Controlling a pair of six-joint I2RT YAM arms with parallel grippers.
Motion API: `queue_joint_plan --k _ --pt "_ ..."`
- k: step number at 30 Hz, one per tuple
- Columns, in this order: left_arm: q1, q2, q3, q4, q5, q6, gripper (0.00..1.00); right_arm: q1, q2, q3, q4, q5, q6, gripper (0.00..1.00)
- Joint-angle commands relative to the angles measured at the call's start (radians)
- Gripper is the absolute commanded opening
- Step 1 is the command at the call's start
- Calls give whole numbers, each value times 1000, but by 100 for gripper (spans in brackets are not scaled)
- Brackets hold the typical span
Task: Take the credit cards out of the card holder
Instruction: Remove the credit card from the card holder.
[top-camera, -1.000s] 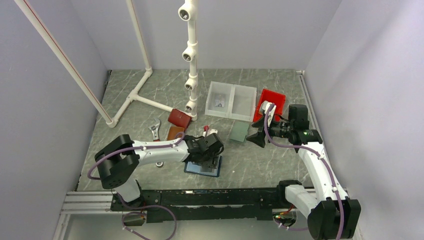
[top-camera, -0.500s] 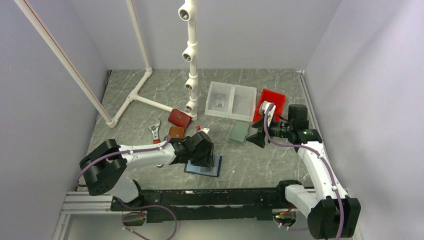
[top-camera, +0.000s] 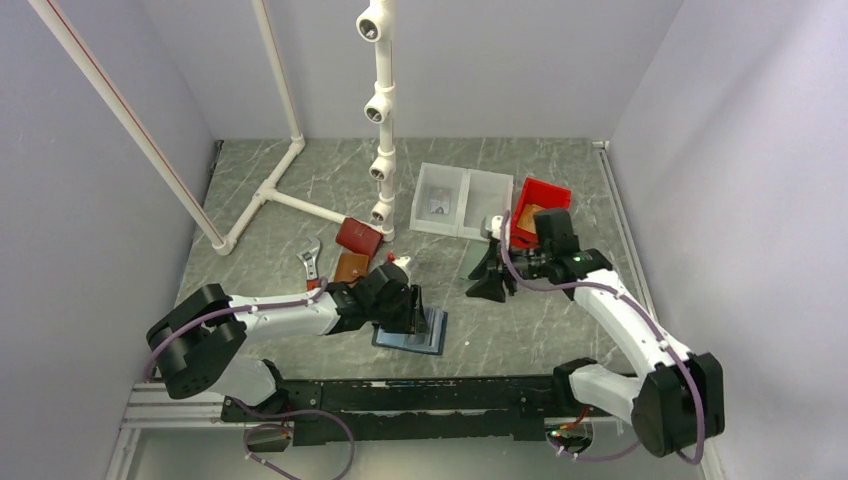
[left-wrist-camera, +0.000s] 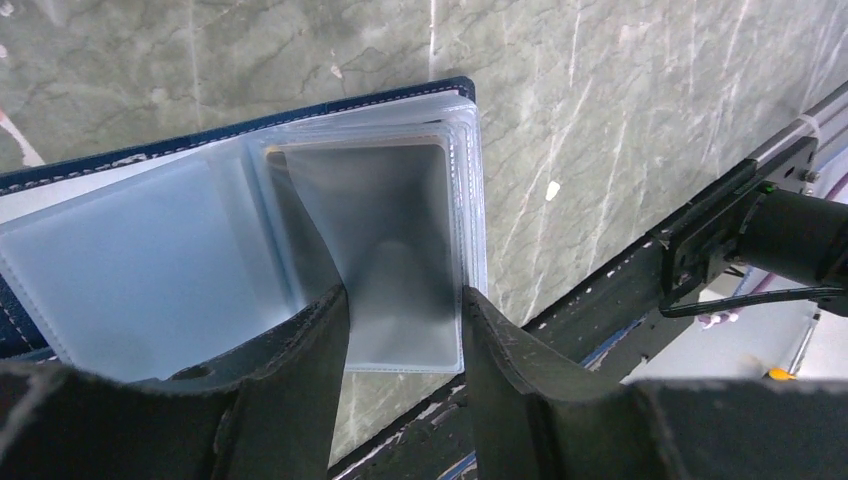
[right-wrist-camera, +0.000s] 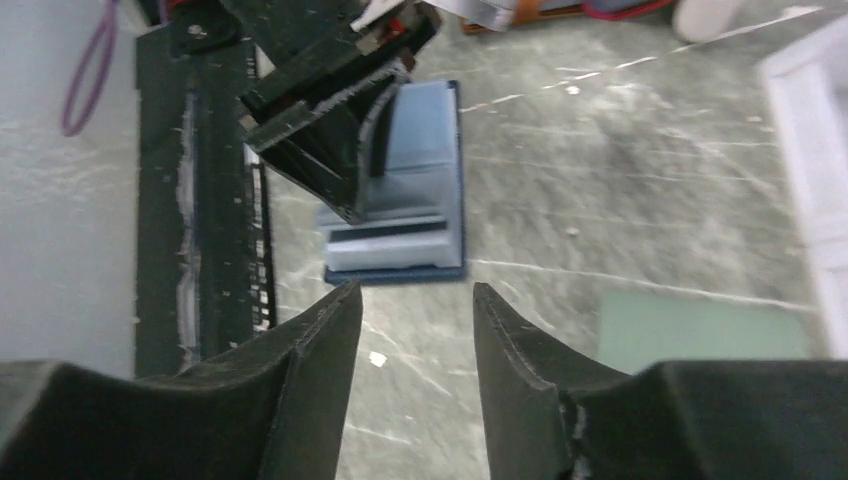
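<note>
card holder (top-camera: 432, 332) lies open and flat on the table (top-camera: 540, 320), near the front edge, light blue inside up. the left gripper (left-wrist-camera: 404, 292) hangs over it with its fingers spread. in the left wrist view they stand either side of the right-hand stack of clear sleeves (left-wrist-camera: 370, 180). one leaf lifts up into the gap, and neither pad clamps it. whether a card sits in that greyish pocket i cannot tell, and no credit cards show plainly in the holder.

compared with a second ago, the left wrist has shifted a little to the left over the holder, and the holder itself has barely moved. the bigger change is on the right. the right gripper (right-wrist-camera: 415, 287), which was hanging back beside the red bin (top-camera: 556, 192), has swung in toward the middle of the table. it now points at the holder from near the grey-green wallet (right-wrist-camera: 700, 325). its fingers are released and carry nothing. the right wrist view frames the holder between them, still well apart from it.

my reading is that the arms are setting up a two-handed pull: the left to pin or part the sleeves, the right to come in and draw a card from the open edge. extraction has not begun. the thin, slick plastic could lift along with a card, so the left likely needs to bear down before the right tugs.
</note>
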Motion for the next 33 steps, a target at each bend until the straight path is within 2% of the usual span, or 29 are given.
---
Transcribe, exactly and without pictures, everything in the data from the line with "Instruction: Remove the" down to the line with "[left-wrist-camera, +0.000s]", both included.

▶ _ANSWER TO THE PROBLEM_:
Instruction: Remove the credit card from the card holder.
[top-camera, -1.000s] 
[top-camera, -0.500s] 
[top-camera, +0.000s] 
[left-wrist-camera, +0.000s] 

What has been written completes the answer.